頬を朱に染め、熱い吐息を漏らし、うっとりと見つめている。
「ていうかジュリ姐さん、そろそろ服を着てくれません?」
「ん? なんで?」
「いや、俺もぶっちゃけ男なんで。目のやり場に困るっす」
その惜しみなく曝け出される裸体から顔を背けるカノーの姿に、ジュリは楽しそうに笑う。
「んー? そういえばカノー、童貞だったけー? どうする? ここで可愛いジュリちゃんに我慢できなくなっちゃっても、アタシは怒んないよ?」
チェアから立ち上がったジュリは、ゆっくりゆっくり、身体をくねくねと動かしながらしなをつくり、カノーへとにじり寄る。

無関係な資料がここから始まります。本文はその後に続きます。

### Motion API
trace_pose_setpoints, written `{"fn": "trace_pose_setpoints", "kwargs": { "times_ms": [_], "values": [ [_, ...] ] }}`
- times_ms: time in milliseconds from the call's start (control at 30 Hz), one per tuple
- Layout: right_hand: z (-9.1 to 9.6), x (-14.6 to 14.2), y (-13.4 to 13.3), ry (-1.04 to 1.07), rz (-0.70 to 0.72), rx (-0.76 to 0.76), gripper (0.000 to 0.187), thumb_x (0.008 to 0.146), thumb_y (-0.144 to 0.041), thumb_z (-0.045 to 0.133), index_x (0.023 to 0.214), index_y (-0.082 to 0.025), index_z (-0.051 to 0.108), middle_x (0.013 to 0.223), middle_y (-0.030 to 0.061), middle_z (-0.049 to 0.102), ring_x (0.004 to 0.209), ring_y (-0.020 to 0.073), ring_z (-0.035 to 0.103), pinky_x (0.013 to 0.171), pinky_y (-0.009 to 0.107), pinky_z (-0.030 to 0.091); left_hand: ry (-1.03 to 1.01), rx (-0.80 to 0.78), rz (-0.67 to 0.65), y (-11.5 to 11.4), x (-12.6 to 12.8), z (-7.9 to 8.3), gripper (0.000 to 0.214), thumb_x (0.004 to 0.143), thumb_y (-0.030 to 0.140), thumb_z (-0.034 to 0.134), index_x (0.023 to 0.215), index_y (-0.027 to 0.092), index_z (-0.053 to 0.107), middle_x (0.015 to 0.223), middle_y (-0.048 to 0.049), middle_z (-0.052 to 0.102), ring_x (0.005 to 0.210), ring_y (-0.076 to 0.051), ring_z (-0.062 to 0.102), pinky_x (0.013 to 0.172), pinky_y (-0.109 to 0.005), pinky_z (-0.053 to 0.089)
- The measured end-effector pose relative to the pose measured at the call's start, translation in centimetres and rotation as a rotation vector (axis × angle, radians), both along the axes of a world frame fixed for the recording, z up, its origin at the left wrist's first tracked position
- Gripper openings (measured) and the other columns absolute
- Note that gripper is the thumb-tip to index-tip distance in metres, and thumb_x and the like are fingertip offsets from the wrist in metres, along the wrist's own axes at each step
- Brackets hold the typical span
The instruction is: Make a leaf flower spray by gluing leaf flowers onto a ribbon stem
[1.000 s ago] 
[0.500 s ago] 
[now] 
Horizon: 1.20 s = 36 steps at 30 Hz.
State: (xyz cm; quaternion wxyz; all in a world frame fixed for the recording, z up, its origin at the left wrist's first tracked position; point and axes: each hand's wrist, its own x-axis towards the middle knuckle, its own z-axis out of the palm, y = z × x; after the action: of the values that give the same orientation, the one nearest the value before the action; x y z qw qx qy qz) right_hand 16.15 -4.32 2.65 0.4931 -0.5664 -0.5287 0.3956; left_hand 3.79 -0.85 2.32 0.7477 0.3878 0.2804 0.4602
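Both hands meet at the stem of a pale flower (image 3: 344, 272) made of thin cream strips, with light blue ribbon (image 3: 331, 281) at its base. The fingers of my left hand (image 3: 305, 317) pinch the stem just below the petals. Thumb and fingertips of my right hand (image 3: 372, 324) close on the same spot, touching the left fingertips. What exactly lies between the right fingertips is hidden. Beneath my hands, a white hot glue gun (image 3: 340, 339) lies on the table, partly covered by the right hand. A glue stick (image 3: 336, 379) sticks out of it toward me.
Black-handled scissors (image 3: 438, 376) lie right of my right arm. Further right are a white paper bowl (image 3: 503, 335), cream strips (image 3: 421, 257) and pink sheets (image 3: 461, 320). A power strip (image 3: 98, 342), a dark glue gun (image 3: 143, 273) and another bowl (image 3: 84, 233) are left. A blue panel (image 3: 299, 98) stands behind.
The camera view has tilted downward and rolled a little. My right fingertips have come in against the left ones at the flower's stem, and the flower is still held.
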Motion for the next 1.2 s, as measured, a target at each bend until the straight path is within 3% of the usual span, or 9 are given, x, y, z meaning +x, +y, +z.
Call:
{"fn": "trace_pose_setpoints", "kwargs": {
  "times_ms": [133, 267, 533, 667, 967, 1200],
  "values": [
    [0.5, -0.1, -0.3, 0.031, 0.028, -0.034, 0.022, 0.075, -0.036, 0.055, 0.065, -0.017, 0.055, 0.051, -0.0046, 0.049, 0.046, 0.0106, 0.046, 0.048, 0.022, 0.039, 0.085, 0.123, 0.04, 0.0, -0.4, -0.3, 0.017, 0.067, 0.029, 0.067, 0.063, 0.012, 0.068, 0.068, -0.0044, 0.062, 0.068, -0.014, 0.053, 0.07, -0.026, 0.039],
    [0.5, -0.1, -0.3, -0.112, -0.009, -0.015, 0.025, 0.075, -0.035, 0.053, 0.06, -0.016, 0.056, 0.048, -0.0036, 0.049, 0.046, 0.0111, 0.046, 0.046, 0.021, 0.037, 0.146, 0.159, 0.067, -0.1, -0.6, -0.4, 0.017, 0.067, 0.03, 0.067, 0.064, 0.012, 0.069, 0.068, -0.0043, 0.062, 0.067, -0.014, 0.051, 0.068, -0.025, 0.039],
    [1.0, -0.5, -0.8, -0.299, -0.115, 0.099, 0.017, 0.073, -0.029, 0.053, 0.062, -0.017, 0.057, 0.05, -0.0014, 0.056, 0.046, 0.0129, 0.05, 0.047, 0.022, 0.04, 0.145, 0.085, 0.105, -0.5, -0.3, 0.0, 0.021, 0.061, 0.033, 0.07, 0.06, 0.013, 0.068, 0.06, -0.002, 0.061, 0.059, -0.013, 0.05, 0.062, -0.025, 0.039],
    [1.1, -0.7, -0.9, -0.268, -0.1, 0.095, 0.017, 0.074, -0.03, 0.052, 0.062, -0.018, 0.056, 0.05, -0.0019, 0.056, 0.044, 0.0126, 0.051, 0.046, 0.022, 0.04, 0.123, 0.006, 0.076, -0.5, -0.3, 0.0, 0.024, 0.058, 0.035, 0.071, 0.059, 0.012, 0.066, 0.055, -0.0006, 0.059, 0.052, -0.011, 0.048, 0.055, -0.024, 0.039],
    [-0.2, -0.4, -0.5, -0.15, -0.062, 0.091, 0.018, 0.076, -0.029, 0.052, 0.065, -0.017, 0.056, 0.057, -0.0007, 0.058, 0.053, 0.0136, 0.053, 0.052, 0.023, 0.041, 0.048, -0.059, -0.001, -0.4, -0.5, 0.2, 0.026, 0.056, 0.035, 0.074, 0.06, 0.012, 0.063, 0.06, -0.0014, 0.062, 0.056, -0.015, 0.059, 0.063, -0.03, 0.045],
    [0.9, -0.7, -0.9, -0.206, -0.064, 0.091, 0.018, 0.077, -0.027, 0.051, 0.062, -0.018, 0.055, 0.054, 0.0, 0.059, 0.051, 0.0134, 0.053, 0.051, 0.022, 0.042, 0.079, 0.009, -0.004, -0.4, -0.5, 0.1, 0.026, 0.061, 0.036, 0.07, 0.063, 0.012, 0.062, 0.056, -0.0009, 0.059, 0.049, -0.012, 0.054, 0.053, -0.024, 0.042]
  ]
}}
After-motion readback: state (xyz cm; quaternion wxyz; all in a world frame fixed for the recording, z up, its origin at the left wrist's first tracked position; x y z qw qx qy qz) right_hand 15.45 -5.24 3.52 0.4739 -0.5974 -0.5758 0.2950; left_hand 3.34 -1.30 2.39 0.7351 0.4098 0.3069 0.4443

「いえいえ、結構です。大事な初体験の後にあんな死に方したくないんで」
冷や汗を一つ垂らして、カノーは顔のすぐ横にまで近寄ったジュリの血に濡れてもなお白さが際立つ腹をチラチラと横目で見る。
「んふふー。お利口さんなんだねーカノーは」
カノーの頭を優しく抱いて、その髪を優しく撫でた。
「死にたくなったらいつでも言ってね? 最高に気持ちいい状態で、最高に苦しく殺してあげるからさ」
「……相変わらず、ド変態っすねジュリさん」
「好きなんだーアタシ。セックスじゃなくて、アタシの中で男の人が死んでいくのが最高に気持ちいいの。アタシを好き勝手に使って、アタシを屈服させて、アタシを蹂躙しようと目を血走らせていた〝強い男〟が、一番無防備な時に逃げられない死に怯えてみっともなく狼狽えるのを中で感じるのが、もう病みつきになるほど」
その右手の人差し指のつけ爪が、怪しくキラリと光る。
「ほんと、世界がこんなにならなきゃ気づけなかった性癖よね。こんな素敵なネイルも、『娼婦』とかいう最高にイカれてるジョブも、アタシの為に用意されていたんじゃないかなって思うわ」
「それで言えば俺の〝ノイジーフェアリー〟もっすねぇ。俺ら五人、それぞれ本当に自分にぴったりの剣やジョブを見つけられて、マジで運命感じちゃうっす」
血や様々な液体で汚れているジュリの胸元に抱かれているのに、カノーは嫌な顔一つ見せずその豊満な胸に頬を寄せた。
「王サマがわざわざカネやミヤを一緒に連れて行ったって事は、期待しちゃってるの?」
「たぶんそうっすね。いやぁ、意外に早かったすね。前回のロワイヤルから半年。長いようで短い、楽しい時間だったっす」
二人の間に、無言の時間が流れる。
それはどこか寂しげで、だがどこか楽しげで。
「……じゃあアタシらもがんばらなきゃね。王サマに最高の〝最後〟をプレゼントしてあげなきゃ」
「……うっす。俺らにも、相応しい終わり方を」
ジュリの胸に抱かれたままカノーは薄く目を閉じた。
脳裏に流れるのは、この半年で行ってきた己の非道の数々。
殺した。
踏みにじった。
弄んで、騙し、欺き、嘯き、自分たちの望む中野を作り上げる為に頑張ってきた。
本音を言えば、もう少しだけ時間が欲しかった。
まだ満足していない。
もっと準備できたはずだし、もっとお膳立てできた筈。
クランリーダー、自分たちが『王サマ』と呼ぶほど心酔した彼に最高で最低で、でもとてもドラマティックな最後を迎えさせる為には、もっと出来ることがあったはずだ。
だけど『王サマ』は見出したのだろう。
自分を殺してくれる、最高の英雄を。
ジュリとカノーは顔を見合わせて、恥ずかしそうに笑った。
壊れてしまった自分たちが可笑しいのか、それともまるで恋人の様に抱き合うこの状況が恥ずかしいのか。
どちらにせよ、彼らの感情には何一つ、ネガティブな物は含まれていない。
時刻はもうすぐ17時。
この中野に『覇王』が支配者として君臨してから毎日欠かさず行ってきた生配信まで、もう残り僅かだ。